======== SOURCE DATA

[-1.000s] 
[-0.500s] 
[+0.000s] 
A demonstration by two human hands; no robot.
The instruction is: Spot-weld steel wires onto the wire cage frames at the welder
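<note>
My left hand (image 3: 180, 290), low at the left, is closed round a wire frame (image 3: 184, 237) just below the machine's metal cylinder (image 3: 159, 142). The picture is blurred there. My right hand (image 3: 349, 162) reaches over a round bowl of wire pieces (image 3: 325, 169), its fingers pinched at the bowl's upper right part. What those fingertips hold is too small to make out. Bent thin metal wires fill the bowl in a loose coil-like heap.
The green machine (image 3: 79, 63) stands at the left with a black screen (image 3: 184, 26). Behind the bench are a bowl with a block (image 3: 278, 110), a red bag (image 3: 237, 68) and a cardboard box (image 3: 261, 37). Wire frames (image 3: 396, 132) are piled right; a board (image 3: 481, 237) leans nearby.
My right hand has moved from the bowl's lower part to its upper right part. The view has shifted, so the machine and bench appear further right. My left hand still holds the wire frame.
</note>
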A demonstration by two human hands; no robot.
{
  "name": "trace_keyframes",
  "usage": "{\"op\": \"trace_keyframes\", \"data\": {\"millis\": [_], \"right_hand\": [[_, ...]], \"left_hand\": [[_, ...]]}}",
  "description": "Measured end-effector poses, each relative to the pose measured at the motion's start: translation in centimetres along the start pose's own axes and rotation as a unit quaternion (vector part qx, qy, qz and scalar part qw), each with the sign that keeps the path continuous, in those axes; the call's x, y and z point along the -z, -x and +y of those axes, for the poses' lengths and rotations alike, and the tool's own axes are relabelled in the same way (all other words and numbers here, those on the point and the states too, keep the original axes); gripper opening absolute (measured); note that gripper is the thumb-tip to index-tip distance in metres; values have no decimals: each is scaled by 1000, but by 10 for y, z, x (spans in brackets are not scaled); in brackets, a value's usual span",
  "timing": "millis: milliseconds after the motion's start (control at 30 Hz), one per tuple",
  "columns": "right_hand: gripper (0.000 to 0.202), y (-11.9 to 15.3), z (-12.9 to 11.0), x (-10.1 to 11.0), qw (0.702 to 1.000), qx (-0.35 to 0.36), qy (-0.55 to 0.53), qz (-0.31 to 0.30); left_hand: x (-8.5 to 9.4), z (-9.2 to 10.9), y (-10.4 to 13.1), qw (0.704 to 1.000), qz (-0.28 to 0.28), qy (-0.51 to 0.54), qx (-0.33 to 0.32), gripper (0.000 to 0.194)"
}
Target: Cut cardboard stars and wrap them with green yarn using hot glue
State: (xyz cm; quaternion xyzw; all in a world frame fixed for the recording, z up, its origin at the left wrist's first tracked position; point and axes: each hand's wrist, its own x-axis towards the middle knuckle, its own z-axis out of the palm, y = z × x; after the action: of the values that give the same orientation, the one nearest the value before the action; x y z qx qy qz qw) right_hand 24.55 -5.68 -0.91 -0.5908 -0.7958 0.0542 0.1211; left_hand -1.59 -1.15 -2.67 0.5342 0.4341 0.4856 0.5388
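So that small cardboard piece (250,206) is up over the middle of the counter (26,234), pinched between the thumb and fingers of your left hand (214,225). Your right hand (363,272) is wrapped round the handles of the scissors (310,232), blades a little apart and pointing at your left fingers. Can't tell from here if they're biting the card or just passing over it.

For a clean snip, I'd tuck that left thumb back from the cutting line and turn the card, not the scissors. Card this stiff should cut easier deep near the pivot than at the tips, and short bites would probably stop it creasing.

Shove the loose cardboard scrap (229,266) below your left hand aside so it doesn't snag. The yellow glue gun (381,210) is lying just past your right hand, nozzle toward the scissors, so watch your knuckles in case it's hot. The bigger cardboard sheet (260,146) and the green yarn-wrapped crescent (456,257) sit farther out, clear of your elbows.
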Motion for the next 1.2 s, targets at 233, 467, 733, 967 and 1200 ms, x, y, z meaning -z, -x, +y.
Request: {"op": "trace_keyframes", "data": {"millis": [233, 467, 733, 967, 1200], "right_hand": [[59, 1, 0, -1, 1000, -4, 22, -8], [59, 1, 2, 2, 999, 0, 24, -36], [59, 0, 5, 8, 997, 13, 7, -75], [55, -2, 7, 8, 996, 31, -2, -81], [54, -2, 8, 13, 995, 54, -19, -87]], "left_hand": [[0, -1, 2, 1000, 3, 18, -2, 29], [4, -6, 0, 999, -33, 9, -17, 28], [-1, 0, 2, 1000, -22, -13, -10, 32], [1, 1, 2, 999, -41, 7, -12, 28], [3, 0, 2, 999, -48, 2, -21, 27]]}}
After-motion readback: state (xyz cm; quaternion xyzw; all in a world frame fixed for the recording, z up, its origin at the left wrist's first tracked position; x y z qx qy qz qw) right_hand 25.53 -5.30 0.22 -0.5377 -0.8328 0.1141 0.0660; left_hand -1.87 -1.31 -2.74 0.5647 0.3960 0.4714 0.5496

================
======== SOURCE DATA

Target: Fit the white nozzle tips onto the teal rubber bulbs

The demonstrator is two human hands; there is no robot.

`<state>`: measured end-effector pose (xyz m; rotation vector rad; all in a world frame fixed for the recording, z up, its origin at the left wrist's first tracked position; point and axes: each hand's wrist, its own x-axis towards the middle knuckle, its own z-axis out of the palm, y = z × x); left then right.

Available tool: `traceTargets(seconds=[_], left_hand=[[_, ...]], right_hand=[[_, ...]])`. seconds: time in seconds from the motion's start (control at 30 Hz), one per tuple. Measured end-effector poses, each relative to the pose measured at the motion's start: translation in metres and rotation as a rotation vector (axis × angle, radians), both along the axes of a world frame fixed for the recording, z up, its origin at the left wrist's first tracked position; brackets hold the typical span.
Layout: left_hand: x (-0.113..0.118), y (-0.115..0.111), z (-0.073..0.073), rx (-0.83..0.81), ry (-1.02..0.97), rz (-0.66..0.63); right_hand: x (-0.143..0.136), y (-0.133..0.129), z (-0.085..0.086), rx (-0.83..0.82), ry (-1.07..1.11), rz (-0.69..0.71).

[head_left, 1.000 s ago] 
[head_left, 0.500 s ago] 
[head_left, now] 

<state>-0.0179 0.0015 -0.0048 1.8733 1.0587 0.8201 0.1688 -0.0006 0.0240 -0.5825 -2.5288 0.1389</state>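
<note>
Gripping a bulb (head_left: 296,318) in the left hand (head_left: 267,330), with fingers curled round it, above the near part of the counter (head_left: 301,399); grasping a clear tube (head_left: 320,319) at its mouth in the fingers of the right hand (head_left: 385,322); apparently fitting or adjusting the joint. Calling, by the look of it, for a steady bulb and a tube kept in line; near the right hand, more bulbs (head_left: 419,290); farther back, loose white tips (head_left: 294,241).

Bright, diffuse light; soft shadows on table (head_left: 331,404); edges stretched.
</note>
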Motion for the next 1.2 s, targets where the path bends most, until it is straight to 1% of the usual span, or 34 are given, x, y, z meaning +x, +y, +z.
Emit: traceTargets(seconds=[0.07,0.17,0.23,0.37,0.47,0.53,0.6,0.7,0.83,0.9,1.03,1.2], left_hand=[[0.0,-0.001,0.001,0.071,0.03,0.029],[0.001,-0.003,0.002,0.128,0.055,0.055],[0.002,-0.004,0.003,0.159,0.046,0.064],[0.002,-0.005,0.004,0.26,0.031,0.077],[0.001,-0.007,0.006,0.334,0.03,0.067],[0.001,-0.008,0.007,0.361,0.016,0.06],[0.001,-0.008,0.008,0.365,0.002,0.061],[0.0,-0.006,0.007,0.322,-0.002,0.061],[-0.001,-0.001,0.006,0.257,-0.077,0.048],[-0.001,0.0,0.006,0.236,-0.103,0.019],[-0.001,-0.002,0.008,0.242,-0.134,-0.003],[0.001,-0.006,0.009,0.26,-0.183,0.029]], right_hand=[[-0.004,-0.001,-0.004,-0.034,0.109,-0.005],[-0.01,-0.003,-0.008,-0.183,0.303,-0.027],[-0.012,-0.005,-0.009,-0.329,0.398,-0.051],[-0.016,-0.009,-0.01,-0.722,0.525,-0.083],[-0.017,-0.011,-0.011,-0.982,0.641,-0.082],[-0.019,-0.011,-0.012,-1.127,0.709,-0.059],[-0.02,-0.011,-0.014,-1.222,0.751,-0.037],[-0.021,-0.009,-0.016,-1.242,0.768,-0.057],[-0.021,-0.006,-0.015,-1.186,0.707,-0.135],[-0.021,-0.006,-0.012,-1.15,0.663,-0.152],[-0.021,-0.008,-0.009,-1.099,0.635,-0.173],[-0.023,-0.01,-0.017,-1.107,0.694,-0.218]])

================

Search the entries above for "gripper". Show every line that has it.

  "description": "Measured end-effector poses, each relative to the pose measured at the motion's start: translation in centimetres along the start pose's own axes and rotation as a unit quaternion (vector part qx, qy, qz and scalar part qw), each with the sign that keeps the path continuous, in those axes; the call's x, y and z point along the -z, -x and +y of those axes, for the poses' lengths and rotations alike, and the tool's own axes are relabelled in the same way (all other words and numbers here, those on the point and the states too, keep the original axes); gripper opening absolute (measured); note that gripper is the thumb-tip to index-tip distance in metres; values have no decimals: each is scaled by 1000, but by 10 for y, z, x (spans in brackets are not scaled); in brackets, a value's usual span",
  "columns": "right_hand: gripper (0.000 to 0.202), y (-11.9 to 15.3), z (-12.9 to 11.0), x (-10.1 to 11.0), qw (0.702 to 1.000), qx (-0.35 to 0.36), qy (-0.55 to 0.53), qz (-0.31 to 0.30); left_hand: x (-8.5 to 9.4), z (-9.2 to 10.9), y (-10.4 to 13.1), qw (0.704 to 1.000), qz (-0.28 to 0.28), qy (-0.51 to 0.54), qx (-0.33 to 0.32), gripper (0.000 to 0.194)"

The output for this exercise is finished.